Virtualization in the context of that entry means running something on hardware that was not designed for that job. Its like cooking in your dishwasher. Related to this sort of virtualization is emulation, like a NES emulator on a windows box – or the ugly duckling.

The difference between the two is mainly that the dishwasher gives immediate access to its resources and that the swan needs to use its OS to run its duck program and assign its resources accordingly.

If you take the main virtualization providers in the x86/x64 world,Esx/Xen/Hyper-V, and very roughly distribute those over the above mentioned archetypes you’ll see that hyper-v is the ugly duckling and that the other two are dishwashers.

Now let me ask you – why do want we virtualize? There are different ways to put it but in the end it comes down to this: we want distribute and utilize our resources dynamically and in the best possible way ( any resource – management is also a resource as are power and space).

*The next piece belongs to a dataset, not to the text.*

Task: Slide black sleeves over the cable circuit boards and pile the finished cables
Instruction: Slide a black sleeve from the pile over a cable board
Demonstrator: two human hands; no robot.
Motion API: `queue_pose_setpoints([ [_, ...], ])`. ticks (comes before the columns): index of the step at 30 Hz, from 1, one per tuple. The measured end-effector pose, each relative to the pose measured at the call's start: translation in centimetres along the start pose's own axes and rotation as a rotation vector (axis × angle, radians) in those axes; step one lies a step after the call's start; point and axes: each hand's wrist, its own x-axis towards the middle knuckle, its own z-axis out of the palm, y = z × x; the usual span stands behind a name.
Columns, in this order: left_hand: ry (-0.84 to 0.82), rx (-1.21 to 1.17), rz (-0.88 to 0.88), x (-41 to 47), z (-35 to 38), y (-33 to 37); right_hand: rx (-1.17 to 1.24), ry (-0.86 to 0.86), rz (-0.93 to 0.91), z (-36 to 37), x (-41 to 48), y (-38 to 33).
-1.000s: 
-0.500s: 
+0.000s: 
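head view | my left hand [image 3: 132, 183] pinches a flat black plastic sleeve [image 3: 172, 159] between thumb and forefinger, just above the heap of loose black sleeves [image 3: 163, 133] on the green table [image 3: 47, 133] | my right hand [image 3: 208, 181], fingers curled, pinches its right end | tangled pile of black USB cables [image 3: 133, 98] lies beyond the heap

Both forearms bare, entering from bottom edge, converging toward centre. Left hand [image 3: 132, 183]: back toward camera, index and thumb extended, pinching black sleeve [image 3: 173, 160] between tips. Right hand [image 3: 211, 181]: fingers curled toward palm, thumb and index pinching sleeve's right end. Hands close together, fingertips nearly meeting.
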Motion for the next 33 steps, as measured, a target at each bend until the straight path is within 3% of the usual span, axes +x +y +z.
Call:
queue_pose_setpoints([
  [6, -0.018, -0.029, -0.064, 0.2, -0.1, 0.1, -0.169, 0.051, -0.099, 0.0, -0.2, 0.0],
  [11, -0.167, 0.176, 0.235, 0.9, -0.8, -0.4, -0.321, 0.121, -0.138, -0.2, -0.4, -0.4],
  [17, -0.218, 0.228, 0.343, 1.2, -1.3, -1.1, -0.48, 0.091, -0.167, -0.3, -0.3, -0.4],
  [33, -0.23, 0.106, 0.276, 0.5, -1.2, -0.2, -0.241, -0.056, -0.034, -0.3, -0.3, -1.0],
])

And virtualization gives us just that. But why do we need virtualization to reach these goals? Are the ability to migrate processes from one piece of hardware, the ability to run different kinds of processes one on piece of hardware or possibility to assign resources to and from procceses intrinsic qualities of virtualization as we know it?

No.

To quote the engineer that was resonsible for developing vmotion:
“A bunch of us at VMware came from academia where process migration was popular but never worked in any mainstream OS because it had too many external dependencies to take care of.”(Yellow Bricks).Virtualization was neccesary because the original hosts of these processes weren’t able to empower us to reach the goals I mentioned earlier. And if we would be talking about a switch OS not being able to host a document editing process that would be no big deal – but that’s not representative of you’re everyday virtual host and guest.

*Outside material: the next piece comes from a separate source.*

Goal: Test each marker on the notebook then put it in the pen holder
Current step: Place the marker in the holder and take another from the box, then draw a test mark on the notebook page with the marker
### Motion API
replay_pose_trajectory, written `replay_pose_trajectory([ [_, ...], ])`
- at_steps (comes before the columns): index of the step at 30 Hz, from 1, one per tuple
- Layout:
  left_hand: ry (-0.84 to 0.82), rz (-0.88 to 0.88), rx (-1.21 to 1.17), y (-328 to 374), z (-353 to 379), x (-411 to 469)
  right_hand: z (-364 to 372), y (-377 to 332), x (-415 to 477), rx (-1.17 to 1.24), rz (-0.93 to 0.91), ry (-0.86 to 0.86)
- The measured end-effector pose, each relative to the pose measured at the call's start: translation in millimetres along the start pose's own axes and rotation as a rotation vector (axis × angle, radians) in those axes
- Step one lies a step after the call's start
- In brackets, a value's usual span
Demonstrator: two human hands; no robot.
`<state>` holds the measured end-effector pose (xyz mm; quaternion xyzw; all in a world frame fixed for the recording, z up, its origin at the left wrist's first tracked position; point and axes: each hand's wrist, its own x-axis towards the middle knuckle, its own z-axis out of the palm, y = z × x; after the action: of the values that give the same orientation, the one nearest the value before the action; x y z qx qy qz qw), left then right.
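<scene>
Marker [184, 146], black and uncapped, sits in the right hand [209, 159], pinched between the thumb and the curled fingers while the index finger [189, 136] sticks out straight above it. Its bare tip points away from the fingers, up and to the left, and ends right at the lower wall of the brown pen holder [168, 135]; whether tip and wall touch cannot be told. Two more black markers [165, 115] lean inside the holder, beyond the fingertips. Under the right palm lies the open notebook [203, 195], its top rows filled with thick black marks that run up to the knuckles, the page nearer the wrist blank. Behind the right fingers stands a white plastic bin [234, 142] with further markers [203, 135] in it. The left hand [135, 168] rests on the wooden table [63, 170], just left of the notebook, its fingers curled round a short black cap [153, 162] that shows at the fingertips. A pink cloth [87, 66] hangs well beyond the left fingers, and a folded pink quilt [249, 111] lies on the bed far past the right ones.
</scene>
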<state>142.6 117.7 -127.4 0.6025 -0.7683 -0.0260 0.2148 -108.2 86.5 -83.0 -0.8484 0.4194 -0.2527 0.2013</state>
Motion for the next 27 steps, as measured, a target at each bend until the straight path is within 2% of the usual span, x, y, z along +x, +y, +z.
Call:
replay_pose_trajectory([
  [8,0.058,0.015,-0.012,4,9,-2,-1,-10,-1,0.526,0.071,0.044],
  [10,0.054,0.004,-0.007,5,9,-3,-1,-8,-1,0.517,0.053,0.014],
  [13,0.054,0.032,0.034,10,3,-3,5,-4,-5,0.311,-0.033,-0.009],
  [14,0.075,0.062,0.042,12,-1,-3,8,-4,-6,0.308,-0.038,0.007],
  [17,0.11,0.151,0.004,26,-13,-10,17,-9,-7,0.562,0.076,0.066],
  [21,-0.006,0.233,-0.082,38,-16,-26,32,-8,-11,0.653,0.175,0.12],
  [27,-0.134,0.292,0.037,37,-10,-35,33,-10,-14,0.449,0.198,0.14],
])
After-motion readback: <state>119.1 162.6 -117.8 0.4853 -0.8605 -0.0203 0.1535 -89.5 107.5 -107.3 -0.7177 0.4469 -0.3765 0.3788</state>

And if we look at Novell using Xen to facilitate the transition from Netware to SUSE we look directly into the nature of virtualization: a way to stich up an ugly wound at the core of mainstream (read x86/x64 if you want) OS’s.Of course from a consolidation perspective this exactly what you need, but quite possibly not what you want if you consider the effect of keeping the stiches together.

With the rise of Vmware many have seized the momentum to develop all sorts of functionality that hooks up to their virtual platform – adding to the discrepeancy of what is possible on a bare metal server and what is possible on a virtual machine.All of that functionality has made our lives a lot easier – but it could have been developed for the bare metal systems as well.

But the danger lies within the fact that we are so glad with the patch and all it’s bells and whistles that the is little incentive to fix the actual problem.Microsoft Windows is an extreme example of this: because it can’t provide what we need – Microsoft even promotes application role seperation over all-in-one servers – it now includes Hyper-V to fulfill those needs. So instead of transforming their OS to adapt to the changing needs and requirements Microsoft develops (some may say copies) its own workaround. Before Microsoft launched Hyper-V it used to complain about the overhead of ESX and the associated performance hit – but the way I see it the real overhead is de redudant guest OS in which the applications or processes are encapsulated.

I work with virtualization everyday and share the enthousiasm about all the new possibilties, perspectives and challenges – but I’m a computer geek. I enjoy complexity. And when I think about the development of application infrastructure in the years to come, typing and reading on my Ipad – the complete opposite of a VM – I can’t help but wonder if we are really on the yellow brick road and if we are whether the Wizard will live up to our expectations.